The Albanian government appears to have drafted two special laws that will change the way the members of the Constitutional Court and Special Anti-corruption Prosecution Office (SPAK) are sworn in before taking office. The changes appear to aim at making the swearing in before the President of the Republic unnecessary.
According to a document published by Balkanweb, the government proposes the following regarding the swearing in of Constitutional Court members:
“If a member of the Constitutional Court is not called to take the oath, […] he shall take the oath in writing and forward it to the President of the Republic, the body of the denomination and the Constitutional Court.”
An article of the law appears to give it a retroactive effect:
“Judges who have been elected, appointed or proclaimed appointed but who have not taken the oath, shall take their oaths under the rules of this law upon its entry into force.”
If this draft law is to be officially proposed to parliament, it will be an open violation of the Constitution and the basic principles of the rule of law.
The way Constitutional Court members take their oaths is laid down in the Constitution, and it cannot be changed by a law but only by an amendment to the Constitution.
Article 129 of the Constitution states that the “judge of the Constitutional Court starts the duty after he makes an oath in front of the President of the Republic.” Not only does it designate the President as the sole authority for their oath, but it also specifies that the oath is taken by physically appearing “in front of” the President.
No law can specify any other authority or way for members of the Constitutional Court to take their oaths. Even if the Socialist majority passed such a law, it would be unconstitutional and absolutely invalid.
Moreover, the procedure stipulated in the Constitution would again be dominant, as it is prescribed in its Article 4: “The Constitution is the highest law in the Republic of Albania” and its “provisions […] are directly applicable.”

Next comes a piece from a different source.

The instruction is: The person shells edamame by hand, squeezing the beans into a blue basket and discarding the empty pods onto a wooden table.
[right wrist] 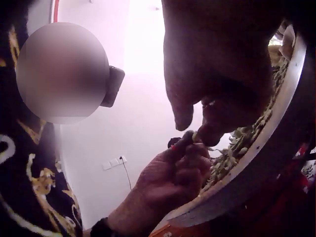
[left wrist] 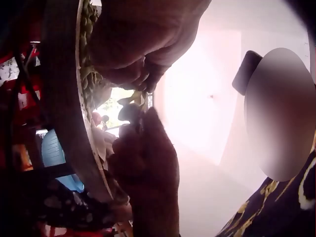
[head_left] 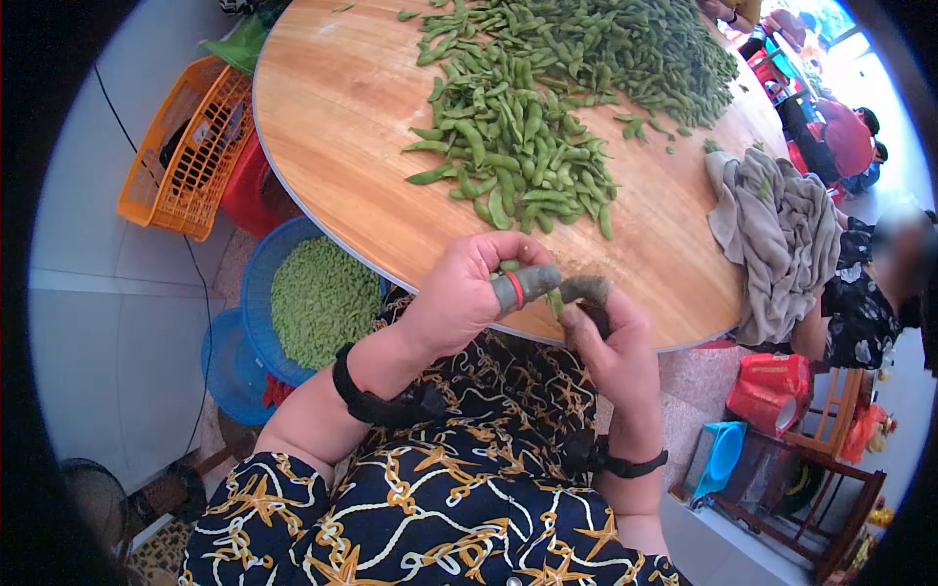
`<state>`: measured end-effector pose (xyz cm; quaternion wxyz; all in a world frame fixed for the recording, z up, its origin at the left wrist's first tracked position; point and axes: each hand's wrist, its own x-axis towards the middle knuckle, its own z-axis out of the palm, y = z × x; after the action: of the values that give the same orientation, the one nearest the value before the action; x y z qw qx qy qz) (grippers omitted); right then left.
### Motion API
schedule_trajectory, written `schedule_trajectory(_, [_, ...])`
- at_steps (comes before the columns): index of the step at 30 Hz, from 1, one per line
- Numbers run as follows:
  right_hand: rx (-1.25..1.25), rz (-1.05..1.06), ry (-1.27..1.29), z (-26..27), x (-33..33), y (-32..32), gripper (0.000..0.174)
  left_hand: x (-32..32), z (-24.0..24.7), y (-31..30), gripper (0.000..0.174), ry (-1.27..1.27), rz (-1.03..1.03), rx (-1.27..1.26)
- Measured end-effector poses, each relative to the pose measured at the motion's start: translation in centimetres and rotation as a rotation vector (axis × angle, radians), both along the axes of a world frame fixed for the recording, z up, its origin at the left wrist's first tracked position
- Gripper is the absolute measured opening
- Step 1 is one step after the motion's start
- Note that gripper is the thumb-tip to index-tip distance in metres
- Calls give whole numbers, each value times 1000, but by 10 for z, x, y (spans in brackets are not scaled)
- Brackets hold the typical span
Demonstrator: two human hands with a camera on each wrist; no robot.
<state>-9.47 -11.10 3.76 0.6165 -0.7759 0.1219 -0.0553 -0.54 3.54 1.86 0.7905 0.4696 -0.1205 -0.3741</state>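
The left hand [head_left: 457, 298] is pinching one end of a single green pod [head_left: 554, 302] between a thumb and forefinger sheathed in grey finger covers [head_left: 528, 284] (one is carrying a red band). The right hand [head_left: 611, 344] is gripping the other end with its own darkened fingertips. Both hands are closing on the same pod, which is sitting between them just off the near edge of the table [head_left: 332, 107], above the person's lap.

Judging from this, the step in hand is the splitting of that pod, and the seam looks to be only starting to part. The next move is calling for a firm thumb press along the seam while the other hand is steadying the shell. The beans would need aiming, since the blue basin [head_left: 256, 283] of shelled beans [head_left: 318, 298] is sitting low and well off to the left.

Farther out, the heap of unshelled pods [head_left: 518, 146] is lying across the tabletop within easy reach, and a grey cloth [head_left: 777, 234] is hanging over the right rim.
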Motion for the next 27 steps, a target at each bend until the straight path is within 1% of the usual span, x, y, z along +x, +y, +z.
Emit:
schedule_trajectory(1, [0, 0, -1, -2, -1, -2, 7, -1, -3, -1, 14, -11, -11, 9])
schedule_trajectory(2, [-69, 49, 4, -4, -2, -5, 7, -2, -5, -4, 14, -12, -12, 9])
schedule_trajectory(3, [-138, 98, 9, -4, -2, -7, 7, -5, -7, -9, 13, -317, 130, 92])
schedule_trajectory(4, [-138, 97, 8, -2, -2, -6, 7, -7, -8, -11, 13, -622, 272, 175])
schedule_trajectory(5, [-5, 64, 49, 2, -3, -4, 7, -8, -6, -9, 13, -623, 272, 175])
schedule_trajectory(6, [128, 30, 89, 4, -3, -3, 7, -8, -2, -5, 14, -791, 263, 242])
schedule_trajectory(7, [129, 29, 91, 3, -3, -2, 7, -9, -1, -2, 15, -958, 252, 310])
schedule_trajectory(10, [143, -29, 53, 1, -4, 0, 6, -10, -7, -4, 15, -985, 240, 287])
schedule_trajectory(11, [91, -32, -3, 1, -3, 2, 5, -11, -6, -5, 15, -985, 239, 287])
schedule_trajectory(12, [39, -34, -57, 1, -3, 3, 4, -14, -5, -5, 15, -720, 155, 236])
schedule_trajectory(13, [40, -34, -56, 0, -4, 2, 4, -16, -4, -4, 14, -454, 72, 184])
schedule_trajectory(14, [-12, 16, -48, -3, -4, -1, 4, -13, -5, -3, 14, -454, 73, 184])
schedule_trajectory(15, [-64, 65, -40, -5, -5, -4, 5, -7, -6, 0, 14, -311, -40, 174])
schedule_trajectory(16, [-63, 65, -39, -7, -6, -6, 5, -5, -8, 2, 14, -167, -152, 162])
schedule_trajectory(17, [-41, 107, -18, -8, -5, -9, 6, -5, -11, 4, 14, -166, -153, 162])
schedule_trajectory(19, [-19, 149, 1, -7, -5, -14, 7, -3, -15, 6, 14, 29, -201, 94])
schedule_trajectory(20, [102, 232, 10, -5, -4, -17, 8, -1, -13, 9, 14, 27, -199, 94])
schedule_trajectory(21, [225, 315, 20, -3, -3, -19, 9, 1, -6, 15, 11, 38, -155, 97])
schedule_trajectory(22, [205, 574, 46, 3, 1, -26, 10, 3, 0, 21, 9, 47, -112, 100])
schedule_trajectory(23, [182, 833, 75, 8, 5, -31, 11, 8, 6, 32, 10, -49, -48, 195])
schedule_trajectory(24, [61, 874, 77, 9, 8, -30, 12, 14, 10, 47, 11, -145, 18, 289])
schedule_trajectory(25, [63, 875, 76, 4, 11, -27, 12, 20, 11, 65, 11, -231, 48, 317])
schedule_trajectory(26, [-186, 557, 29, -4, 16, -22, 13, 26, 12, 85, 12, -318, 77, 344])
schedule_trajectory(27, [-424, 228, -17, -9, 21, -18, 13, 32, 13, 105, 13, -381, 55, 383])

This bill, if confirmed, appears to be primarily aimed at creating an unconstitutional legal remedy to impose Arta Vorpsi as Constitutional Court member, as it seeks to take retroactive effect that would make it applicable in her case.
Vorpsi, who was controversially nominated by the Justice Appointments Council (KED), while the president nominated for the same seat Marsida Xhaferllari, took the unusual step of taking an oath in front of a notary without waiting if the President would swear her in. In fact, few days later the president swore Xhaferllari in, despite the Socialist majority attempts to undermine the process.
As such, this legislative proposal runs counter to one of the basic principles of the rule of law: the law must be of a general character and applicable from the moment it enters into force.
This principles mean that a law cannot be made for an individual or a particular case but it must be general in character, and that laws cannot have effects on actions or events that occurred before the said law existed.